* _Input records_
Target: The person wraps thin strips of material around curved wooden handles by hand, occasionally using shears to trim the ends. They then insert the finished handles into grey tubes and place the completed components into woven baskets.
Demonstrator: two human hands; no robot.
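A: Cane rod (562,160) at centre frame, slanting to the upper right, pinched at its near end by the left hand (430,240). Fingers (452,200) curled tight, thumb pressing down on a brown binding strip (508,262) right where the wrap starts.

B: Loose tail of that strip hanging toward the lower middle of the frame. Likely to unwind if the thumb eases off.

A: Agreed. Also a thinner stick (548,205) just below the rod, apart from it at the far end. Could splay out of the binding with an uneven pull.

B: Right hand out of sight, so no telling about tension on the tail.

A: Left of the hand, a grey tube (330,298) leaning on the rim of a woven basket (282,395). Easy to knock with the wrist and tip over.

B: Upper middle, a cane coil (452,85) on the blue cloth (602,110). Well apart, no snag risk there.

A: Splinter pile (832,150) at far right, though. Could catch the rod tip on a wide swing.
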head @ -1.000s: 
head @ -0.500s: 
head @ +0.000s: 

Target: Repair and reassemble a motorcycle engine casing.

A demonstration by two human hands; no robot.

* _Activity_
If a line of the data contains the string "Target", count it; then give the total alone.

* _Written solution_
2